However, many Democrats are seeing a different message in election results that left them with less power than they’ve held in decades. “Obviously Democrats lost the white American worker, particularly those without a college education,” says Harley Lippman, CEO of the New York City tech-staffing firm Genesis10 and a devoted fundraiser for Hillary Clinton who attended her election-night party at the Javits Center. “Democrats have to pay attention to that.”
Republicans, too, are in the midst of a potential redefinition of party philosophy along the lines of Trumpism. “Are Republicans going to follow him down the line?” asks Blinder. “I’m not convinced that they will. [Trump] is a deviation from the norm who won the electoral vote narrowly while losing the popular vote decidedly. And it’s a stretch to think he won the election on the issues.”
Indeed, the blue-collar workers who helped elect him may pose Trump’s biggest challenge going forward, even as they’ve forsaken the Democratic Party. Most of their manufacturing-job losses have been due to global economics and digital technologies, not the “bad trade deals” excoriated by Trump.
But at least the Republicans are addressing a scrambled future from a position of relative strength, now controlling the White House and both houses of Congress, as well as enjoying the party’s biggest advantage in governorships and state legislatures in decades.
Besides participating in fixing the parties, here are 8 additional ways that CEOs could be putting their shoulders into saving their country.

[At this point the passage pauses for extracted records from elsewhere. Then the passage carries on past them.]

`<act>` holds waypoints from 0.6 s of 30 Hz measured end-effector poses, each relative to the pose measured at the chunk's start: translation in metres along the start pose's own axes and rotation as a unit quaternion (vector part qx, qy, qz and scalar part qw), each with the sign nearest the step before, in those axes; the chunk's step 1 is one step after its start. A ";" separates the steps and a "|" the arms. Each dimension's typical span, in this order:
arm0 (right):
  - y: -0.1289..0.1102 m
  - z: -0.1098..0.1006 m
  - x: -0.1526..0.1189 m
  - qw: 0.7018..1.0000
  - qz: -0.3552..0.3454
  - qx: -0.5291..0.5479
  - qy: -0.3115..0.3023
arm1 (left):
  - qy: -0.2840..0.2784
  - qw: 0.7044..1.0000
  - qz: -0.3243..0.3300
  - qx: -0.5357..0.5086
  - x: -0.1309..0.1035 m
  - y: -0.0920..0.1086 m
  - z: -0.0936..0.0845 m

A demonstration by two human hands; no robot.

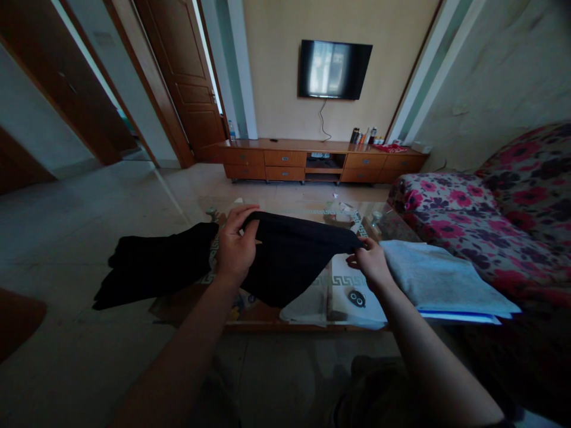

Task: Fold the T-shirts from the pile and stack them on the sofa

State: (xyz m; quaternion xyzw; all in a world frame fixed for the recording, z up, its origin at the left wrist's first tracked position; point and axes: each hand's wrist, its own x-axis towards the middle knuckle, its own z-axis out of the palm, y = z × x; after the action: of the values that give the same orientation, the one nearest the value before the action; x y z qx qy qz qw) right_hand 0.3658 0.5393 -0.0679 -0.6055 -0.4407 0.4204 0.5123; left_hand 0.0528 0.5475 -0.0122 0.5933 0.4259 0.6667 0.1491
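A black cloth (289,255) hangs stretched between my two hands above a glass-topped table. My left hand (237,241) pinches its upper left corner between thumb and fingers. At the right end, my right hand (369,260) grips the other corner, and the cloth's lower edge droops to a point in the middle. Another dark cloth (156,261) lies to the left, reaching past the table's edge. Folded light-blue cloths (441,279) are stacked at the right, next to my right forearm.
Below the held cloth, the glass table (312,300) shows white items, one with a dark round-eyed figure (357,298). A floral sofa (468,226) stands at the right. Beyond are a wooden cabinet (285,159) with bottles and a wall-mounted television (334,69).
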 end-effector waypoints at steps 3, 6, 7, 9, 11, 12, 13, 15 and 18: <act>0.000 0.006 -0.004 0.980 0.128 0.131 -0.076 | -0.002 1.000 -0.015 0.013 0.004 0.001 -0.005; -0.004 0.007 -0.008 0.969 0.119 0.166 -0.137 | -0.009 0.996 -0.079 -0.041 0.009 -0.002 -0.008; -0.005 0.006 -0.009 0.970 0.108 0.159 -0.150 | -0.012 0.990 -0.115 -0.076 0.010 -0.004 -0.009; -0.006 0.002 -0.008 0.974 0.088 0.132 -0.162 | -0.018 0.968 -0.191 -0.160 0.012 -0.012 -0.010; -0.004 -0.003 -0.006 0.986 0.043 0.071 -0.144 | -0.022 0.940 -0.252 -0.228 0.012 -0.023 -0.010; -0.002 -0.007 -0.004 0.992 0.000 0.018 -0.125 | -0.024 0.928 -0.275 -0.250 0.011 -0.028 -0.010; 0.000 -0.011 -0.002 0.992 -0.055 -0.049 -0.103 | -0.023 0.919 -0.293 -0.262 0.009 -0.033 -0.009; 0.005 -0.019 0.001 0.963 -0.171 -0.200 -0.061 | -0.010 0.909 -0.317 -0.269 0.006 -0.043 -0.007; 0.016 -0.028 0.007 0.897 -0.270 -0.348 -0.024 | 0.022 0.909 -0.322 -0.262 0.003 -0.052 -0.003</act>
State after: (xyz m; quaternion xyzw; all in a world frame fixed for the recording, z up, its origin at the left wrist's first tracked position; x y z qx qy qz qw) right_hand 0.3963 0.5374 -0.0803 -0.5927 -0.7177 0.0996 0.3517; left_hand 0.0339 0.5792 -0.0489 0.3484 0.4068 0.6832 0.4963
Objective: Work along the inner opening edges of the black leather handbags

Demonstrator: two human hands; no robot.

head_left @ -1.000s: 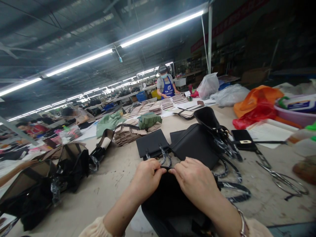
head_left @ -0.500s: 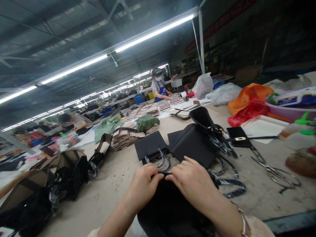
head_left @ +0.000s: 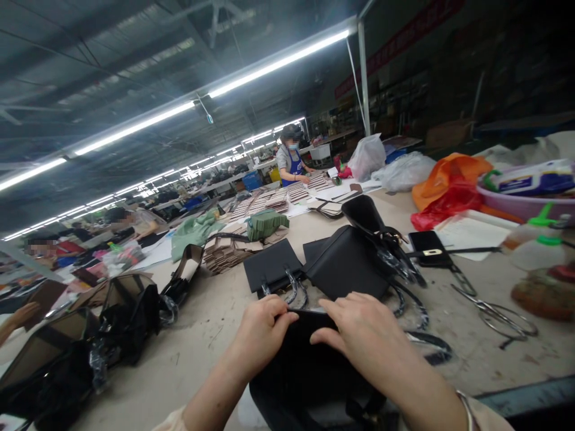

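Note:
A black bag (head_left: 309, 371) stands in front of me at the near side of the table, its mouth facing up and its inside dark. My left hand (head_left: 263, 335) is closed on the far rim, thumb and fingers pinching it. Close by on the right, my right hand (head_left: 366, 335) has its thumb spread away from its fingers over the bag's opening; its fingertips are partly hidden behind the hand. Just beyond lie black bags, one flat (head_left: 273, 266) and one larger (head_left: 350, 263), with plastic-wrapped handles (head_left: 294, 290).
Scissors (head_left: 498, 317), a phone (head_left: 429, 248) and green-capped bottles (head_left: 539, 248) lie on the right. More bags (head_left: 130, 317) line the left, near another person's hand (head_left: 24, 314). Stacked brown pieces (head_left: 229, 251) sit farther back. A person in a blue apron (head_left: 294, 164) works beyond.
My right hand has shifted right, away from my left hand, and its thumb has parted from the rim. The bag's mouth shows wider. At far left, another person's hand now holds a brown piece.

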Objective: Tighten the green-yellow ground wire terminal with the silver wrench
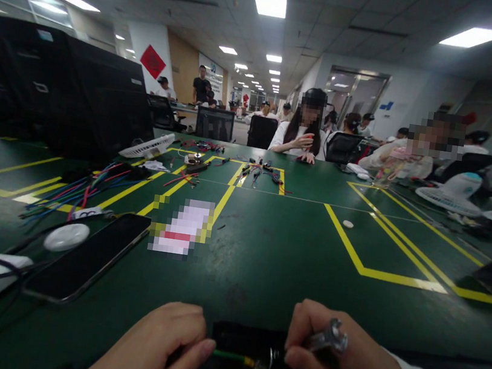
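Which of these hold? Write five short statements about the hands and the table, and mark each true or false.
1. The left hand pinches a green wire. True.
2. The right hand holds a metal tool. True.
3. The phone stands upright against the monitor. False: it lies flat on the table, screen dark.
4. The table's marking tape is red. False: it is yellow.
5. A bundle of coloured wires lies left of the phone's far end. True.
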### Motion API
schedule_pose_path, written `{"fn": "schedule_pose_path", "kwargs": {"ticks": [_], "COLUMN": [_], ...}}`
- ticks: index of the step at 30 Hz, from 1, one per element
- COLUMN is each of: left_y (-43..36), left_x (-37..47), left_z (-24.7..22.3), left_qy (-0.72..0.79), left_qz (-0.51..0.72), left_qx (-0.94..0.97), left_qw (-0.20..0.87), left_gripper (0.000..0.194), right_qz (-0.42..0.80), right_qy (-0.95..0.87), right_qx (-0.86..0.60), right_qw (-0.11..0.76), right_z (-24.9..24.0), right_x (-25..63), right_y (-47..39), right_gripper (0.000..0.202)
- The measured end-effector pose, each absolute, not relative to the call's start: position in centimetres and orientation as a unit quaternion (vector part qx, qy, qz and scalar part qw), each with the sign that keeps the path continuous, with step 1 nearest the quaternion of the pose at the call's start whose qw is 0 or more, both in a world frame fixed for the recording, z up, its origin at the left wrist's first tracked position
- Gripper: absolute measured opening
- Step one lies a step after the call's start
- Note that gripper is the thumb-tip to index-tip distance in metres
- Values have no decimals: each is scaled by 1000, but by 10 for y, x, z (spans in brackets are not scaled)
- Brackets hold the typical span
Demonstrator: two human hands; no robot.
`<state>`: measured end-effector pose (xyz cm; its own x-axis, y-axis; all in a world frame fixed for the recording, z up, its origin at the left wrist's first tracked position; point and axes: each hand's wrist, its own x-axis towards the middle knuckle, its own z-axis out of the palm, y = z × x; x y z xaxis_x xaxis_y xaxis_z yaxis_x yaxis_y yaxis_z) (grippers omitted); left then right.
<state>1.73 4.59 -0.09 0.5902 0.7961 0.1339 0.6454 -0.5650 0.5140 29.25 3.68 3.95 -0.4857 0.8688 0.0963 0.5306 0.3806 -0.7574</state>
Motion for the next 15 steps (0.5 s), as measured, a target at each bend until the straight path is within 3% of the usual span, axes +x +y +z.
{"fn": "schedule_pose_path", "kwargs": {"ticks": [7, 15], "left_y": [47, 47], "left_x": [17, 17], "left_z": [-4, -4], "left_qy": [403, 410], "left_qz": [205, 195], "left_qx": [867, 868], "left_qw": [206, 202], "left_gripper": [28, 28], "right_qz": [285, 278], "right_qy": [-863, -866], "right_qx": [-305, -334], "right_qw": [286, 248], "right_z": [23, 29], "right_x": [293, 290], "right_y": [41, 39], "right_gripper": [6, 13]}}
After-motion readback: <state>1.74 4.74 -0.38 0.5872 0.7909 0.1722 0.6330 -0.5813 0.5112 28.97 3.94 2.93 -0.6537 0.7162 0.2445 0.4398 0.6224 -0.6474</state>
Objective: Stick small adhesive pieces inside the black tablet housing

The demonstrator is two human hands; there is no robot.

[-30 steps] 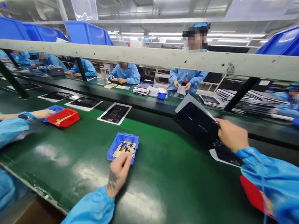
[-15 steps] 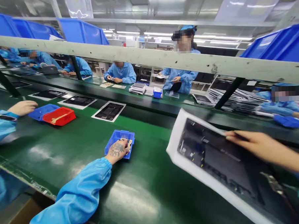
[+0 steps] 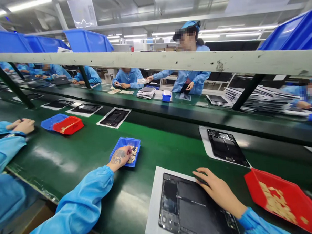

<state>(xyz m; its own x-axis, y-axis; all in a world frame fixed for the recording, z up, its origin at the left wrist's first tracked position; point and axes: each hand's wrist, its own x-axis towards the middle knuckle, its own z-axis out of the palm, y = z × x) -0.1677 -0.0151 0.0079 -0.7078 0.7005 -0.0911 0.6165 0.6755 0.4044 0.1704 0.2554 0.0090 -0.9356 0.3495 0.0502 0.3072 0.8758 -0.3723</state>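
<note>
The left hand (image 3: pixel 120 156) reaches into the small blue tray (image 3: pixel 126 151), finger state unclear; the right hand (image 3: pixel 217 192) lies with fingers spread on the near black panel (image 3: pixel 186 208).

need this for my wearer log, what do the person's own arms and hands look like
Both arms wear loose light blue smock sleeves with gathered cuffs at the wrist. Both hands are bare, no gloves. The left hand has a dark tattoo across its back; the right hand shows no markings, rings or watch.

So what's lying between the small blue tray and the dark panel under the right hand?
Nothing: the head view shows only bare green belt between blue tray and panel.
</note>
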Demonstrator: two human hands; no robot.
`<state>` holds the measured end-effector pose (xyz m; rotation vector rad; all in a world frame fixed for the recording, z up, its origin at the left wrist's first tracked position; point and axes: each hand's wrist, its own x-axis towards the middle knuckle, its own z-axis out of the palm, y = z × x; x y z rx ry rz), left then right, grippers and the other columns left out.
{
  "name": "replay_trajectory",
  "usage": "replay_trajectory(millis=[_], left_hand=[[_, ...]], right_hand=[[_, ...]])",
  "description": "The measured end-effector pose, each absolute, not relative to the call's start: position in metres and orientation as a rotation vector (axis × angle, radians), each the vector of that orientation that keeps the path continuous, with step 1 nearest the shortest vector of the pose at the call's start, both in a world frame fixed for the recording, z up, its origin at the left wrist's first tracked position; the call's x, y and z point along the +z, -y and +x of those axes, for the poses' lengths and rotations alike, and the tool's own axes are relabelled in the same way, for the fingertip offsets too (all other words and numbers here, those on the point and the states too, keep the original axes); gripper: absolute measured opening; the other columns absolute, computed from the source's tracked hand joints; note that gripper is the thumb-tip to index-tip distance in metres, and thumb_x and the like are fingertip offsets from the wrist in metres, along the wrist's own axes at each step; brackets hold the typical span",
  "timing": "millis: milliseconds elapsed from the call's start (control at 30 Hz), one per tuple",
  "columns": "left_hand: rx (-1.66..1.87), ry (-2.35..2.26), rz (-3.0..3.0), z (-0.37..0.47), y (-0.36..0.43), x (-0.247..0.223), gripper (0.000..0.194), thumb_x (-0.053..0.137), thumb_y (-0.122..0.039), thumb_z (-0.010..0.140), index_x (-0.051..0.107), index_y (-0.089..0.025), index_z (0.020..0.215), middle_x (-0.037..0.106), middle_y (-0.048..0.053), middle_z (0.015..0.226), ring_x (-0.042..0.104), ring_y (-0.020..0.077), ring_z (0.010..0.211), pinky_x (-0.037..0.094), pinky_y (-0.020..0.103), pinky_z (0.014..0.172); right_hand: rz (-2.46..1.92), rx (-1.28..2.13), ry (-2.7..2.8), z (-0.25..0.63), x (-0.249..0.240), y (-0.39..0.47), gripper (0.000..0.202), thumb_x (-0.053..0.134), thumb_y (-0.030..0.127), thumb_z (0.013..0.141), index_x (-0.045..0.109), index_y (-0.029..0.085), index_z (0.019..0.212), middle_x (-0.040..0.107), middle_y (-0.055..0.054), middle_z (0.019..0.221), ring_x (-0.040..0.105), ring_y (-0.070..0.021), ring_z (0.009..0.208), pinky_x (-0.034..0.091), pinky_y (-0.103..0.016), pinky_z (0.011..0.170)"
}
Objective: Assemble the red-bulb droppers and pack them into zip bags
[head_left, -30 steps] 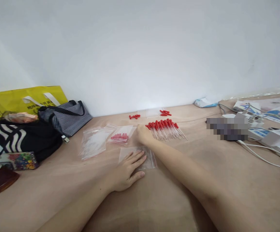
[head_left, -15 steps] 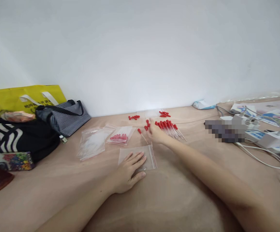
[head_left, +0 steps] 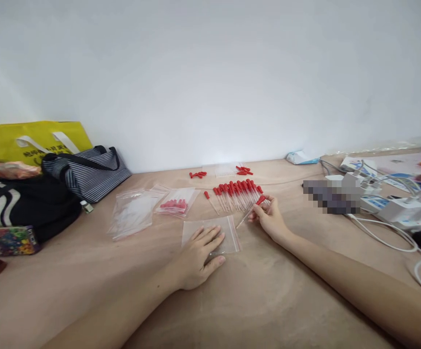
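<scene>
My left hand (head_left: 203, 254) lies flat, fingers stretched, on a clear zip-lock bag (head_left: 192, 232). In my right hand (head_left: 270, 220) is a dropper (head_left: 247, 216) with a red bulb, pinched near the bulb, its thin clear tube slanting down left to the bag's zip edge. Just behind, a row of droppers (head_left: 235, 189) lies with red bulbs pointing away; one more dropper (head_left: 212, 203) lies apart on the left. Loose red bulbs (head_left: 198, 174) and further red bulbs (head_left: 244, 170) lie near the wall, with clear tubes between them.
Left of my hands lie a stack of clear bags (head_left: 132, 213) and a bag holding red bulbs (head_left: 174, 204). A striped bag (head_left: 88, 172), a black bag (head_left: 46, 208) and a yellow bag (head_left: 50, 128) stand far left. Chargers and white cables (head_left: 381, 237) occupy the right side.
My right hand has come away from the row, moving right and nearer with a dropper pinched in it. My left hand still rests on the bag. The view has shifted slightly.
</scene>
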<state>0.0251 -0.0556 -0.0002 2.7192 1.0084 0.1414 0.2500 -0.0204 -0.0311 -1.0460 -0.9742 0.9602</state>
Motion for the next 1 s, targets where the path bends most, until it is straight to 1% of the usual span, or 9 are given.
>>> replay_trajectory(millis=[167, 333, 400, 467, 600, 667, 767, 900, 1000], left_hand=[[0.164, -1.001, 2.707, 0.025, 0.056, 0.0, 0.051, 0.031, -0.045, 0.086, 0.03, -0.02, 0.131, 0.025, 0.008, 0.139, 0.022, 0.0222, 0.127, 0.017, 0.044, 0.104], [0.136, -1.012, 2.715, 0.025, 0.055, 0.0, 0.052, 0.03, -0.045, 0.086, 0.028, -0.019, 0.132, 0.023, 0.008, 0.139, 0.02, 0.0209, 0.128, 0.015, 0.044, 0.105], [0.142, -1.001, 2.717, 0.025, 0.055, 0.0, 0.052, 0.031, -0.044, 0.086, 0.026, -0.02, 0.132, 0.023, 0.008, 0.139, 0.02, 0.0205, 0.128, 0.015, 0.044, 0.105], [0.159, -0.989, 2.717, 0.025, 0.056, 0.0, 0.049, 0.031, -0.043, 0.087, 0.026, -0.024, 0.132, 0.024, 0.007, 0.139, 0.021, 0.0208, 0.128, 0.016, 0.045, 0.104], [0.147, -0.974, 2.726, 0.026, 0.056, 0.003, 0.043, 0.032, -0.041, 0.087, 0.03, -0.032, 0.129, 0.024, 0.005, 0.139, 0.021, 0.0214, 0.128, 0.017, 0.046, 0.103], [0.132, -0.971, 2.735, 0.026, 0.056, 0.003, 0.042, 0.032, -0.04, 0.087, 0.03, -0.032, 0.129, 0.023, 0.005, 0.14, 0.02, 0.0214, 0.128, 0.017, 0.047, 0.103], [0.147, -0.956, 2.743, 0.026, 0.055, 0.002, 0.043, 0.032, -0.039, 0.087, 0.029, -0.032, 0.13, 0.023, 0.005, 0.14, 0.02, 0.0221, 0.128, 0.017, 0.047, 0.103], [0.178, -0.907, 2.759, 0.027, 0.054, 0.001, 0.043, 0.033, -0.037, 0.087, 0.029, -0.032, 0.129, 0.02, 0.005, 0.141, 0.02, 0.0231, 0.128, 0.017, 0.048, 0.103], [0.156, -0.859, 2.761, 0.032, 0.056, 0.002, 0.043, 0.036, -0.036, 0.086, 0.031, -0.031, 0.129, 0.02, 0.006, 0.141, 0.019, 0.0237, 0.128, 0.017, 0.047, 0.102]], right_hand=[[-1.029, 0.937, 1.018, 0.248, -0.036, 0.02, 0.05, 0.06, 0.04, 0.063, 0.024, 0.024, 0.094, 0.046, 0.011, 0.059, 0.051, -0.0082, 0.043, 0.047, -0.024, 0.045], [-1.045, 0.972, 1.032, 0.248, -0.037, 0.021, 0.054, 0.061, 0.043, 0.062, 0.023, 0.023, 0.095, 0.049, 0.01, 0.059, 0.051, -0.0083, 0.042, 0.047, -0.024, 0.045], [-1.053, 1.004, 1.047, 0.247, -0.037, 0.023, 0.054, 0.062, 0.045, 0.061, 0.024, 0.023, 0.094, 0.051, 0.009, 0.06, 0.052, -0.0085, 0.043, 0.047, -0.024, 0.045], [-1.058, 1.028, 1.082, 0.247, -0.037, 0.026, 0.053, 0.062, 0.045, 0.062, 0.025, 0.023, 0.092, 0.051, 0.008, 0.061, 0.053, -0.009, 0.045, 0.046, -0.024, 0.046], [-1.085, 0.972, 1.25, 0.249, -0.038, 0.029, 0.044, 0.064, 0.042, 0.062, 0.032, 0.021, 0.085, 0.053, 0.005, 0.066, 0.051, -0.0089, 0.051, 0.044, -0.024, 0.049], [-1.135, 0.883, 1.372, 0.253, -0.039, 0.029, 0.039, 0.066, 0.039, 0.061, 0.038, 0.02, 0.081, 0.053, 0.002, 0.069, 0.049, -0.0083, 0.052, 0.042, -0.023, 0.049], [-1.206, 0.813, 1.575, 0.259, -0.038, 0.03, 0.034, 0.068, 0.038, 0.059, 0.045, 0.018, 0.073, 0.052, 0.002, 0.064, 0.045, -0.0081, 0.052, 0.038, -0.022, 0.049], [-1.214, 0.873, 1.782, 0.263, -0.031, 0.034, 0.031, 0.068, 0.041, 0.058, 0.05, 0.016, 0.063, 0.051, 0.003, 0.057, 0.042, -0.0078, 0.051, 0.034, -0.02, 0.047], [-1.158, 1.001, 1.899, 0.264, -0.024, 0.037, 0.029, 0.068, 0.042, 0.059, 0.055, 0.016, 0.061, 0.05, 0.004, 0.055, 0.042, -0.0076, 0.05, 0.032, -0.02, 0.047]])
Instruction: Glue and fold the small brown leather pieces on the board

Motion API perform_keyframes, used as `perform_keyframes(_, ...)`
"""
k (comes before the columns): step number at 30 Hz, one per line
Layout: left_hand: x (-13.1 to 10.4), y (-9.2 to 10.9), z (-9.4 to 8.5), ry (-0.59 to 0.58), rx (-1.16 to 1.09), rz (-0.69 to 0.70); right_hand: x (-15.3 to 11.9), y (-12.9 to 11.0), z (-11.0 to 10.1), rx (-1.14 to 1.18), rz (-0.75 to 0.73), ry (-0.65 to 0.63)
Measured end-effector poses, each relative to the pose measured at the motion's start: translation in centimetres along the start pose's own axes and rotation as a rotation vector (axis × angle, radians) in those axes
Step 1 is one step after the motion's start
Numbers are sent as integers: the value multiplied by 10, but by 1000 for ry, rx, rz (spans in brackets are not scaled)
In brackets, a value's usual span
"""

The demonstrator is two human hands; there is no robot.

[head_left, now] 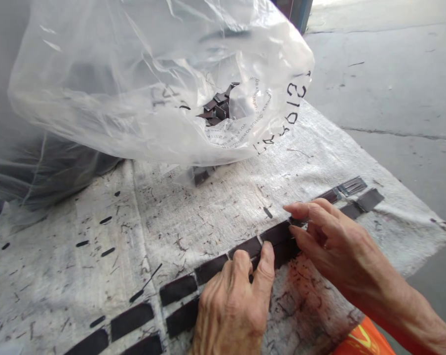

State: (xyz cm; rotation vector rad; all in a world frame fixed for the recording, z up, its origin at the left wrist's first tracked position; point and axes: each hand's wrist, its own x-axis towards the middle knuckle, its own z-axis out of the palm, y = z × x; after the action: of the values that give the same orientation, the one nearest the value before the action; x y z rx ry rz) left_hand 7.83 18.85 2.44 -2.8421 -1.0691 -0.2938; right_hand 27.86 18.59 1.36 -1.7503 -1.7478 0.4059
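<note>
Obstacles: clear plastic bag point(141, 88), bulging over the far and left part of the white cloth point(193, 207), overhanging its far edge; loose dark pieces point(217, 106) inside. Two diagonal rows of dark strips point(178, 288) crossing the near cloth, with the left hand point(234, 305) and right hand point(330, 241) on them. Free room: open cloth between bag and strips; bare concrete floor point(393, 84) to the right

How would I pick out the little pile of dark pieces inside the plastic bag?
Find the big clear plastic bag lying at the back of the white cloth. Near its printed black lettering sits a small jumbled heap of dark pieces. Unlike the dark strips laid flat in rows by the hands, these are piled loose.
</note>
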Motion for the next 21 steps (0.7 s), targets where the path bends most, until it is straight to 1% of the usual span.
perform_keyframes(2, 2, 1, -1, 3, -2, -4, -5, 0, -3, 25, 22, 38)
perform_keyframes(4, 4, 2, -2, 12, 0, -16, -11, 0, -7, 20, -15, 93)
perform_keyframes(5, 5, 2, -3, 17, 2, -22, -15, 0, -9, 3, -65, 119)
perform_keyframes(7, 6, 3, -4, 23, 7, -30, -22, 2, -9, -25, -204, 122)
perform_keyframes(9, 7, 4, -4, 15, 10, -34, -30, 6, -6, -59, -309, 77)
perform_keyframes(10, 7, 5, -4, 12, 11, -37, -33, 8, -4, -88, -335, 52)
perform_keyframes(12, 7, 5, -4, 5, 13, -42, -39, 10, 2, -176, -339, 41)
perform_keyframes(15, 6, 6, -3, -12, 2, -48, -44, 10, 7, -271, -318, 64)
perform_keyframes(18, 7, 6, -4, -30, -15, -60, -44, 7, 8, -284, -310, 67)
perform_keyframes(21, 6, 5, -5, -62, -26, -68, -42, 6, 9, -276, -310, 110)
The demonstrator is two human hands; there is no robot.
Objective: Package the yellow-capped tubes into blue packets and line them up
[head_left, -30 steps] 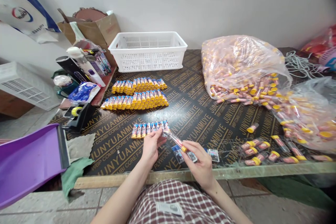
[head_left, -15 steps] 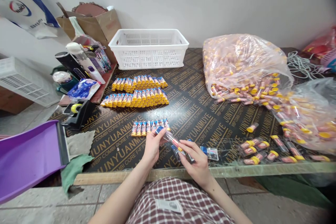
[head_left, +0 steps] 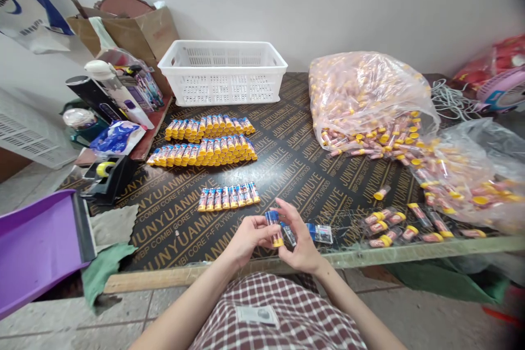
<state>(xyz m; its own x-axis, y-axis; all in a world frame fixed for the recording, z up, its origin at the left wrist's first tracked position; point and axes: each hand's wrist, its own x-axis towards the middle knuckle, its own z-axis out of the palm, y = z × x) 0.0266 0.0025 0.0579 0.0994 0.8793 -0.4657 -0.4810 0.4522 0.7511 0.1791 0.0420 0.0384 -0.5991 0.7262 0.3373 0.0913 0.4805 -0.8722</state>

1 / Help create a new political center. For most of 2016, New York Times columnists Thomas Friedman and David Brooks were especially ardent in sounding a drumbeat for the creation of a new American political center, far inward from the alt-right and alt-left, removed from the vitriol and extremism of Bernie Sanders and Trump. But since the election threw the nation’s true political dynamics into alarming relief, more Americans are flocking to what Brooks calls “important caucus formation [in] the ideological center.”
This includes No Labels, a six-year-old organization that has created a centrist screed with 60 proposals to stimulate job creation, overhaul the tax code, balance the budget and undergird entitlement programs. No Labels even has an active congressional caucus that boasted more than 80 members before the end of the year, divided relatively evenly between the GOP and Democrats.
Cushman & Wakefield’s Jensen joined No Labels, too. “What we’re saying is, it’s time to stop,” he explains. “If we don’t figure out how to create a political center, we’re never going to get anything done. That’s the reason I decided this would be worth my time and effort.”
King White is a “diehard Republican,” but even he sees the need for “migrating to the middle. The whole system is screwed up,” says the CEO of Site Selection Group, in Dallas, “and that’s why everyone is voting the way they are.”
2 / Focus on bipartisanship. While seeing how a centrist coalition might develop, some CEOs believe they can be most helpful in the early days of the Trump administration by facilitating quick policy action in areas where both parties and the new Administration agree: launching an infrastructure-construction blitz, cutting corporate taxes and regulations and reconsidering Obamacare.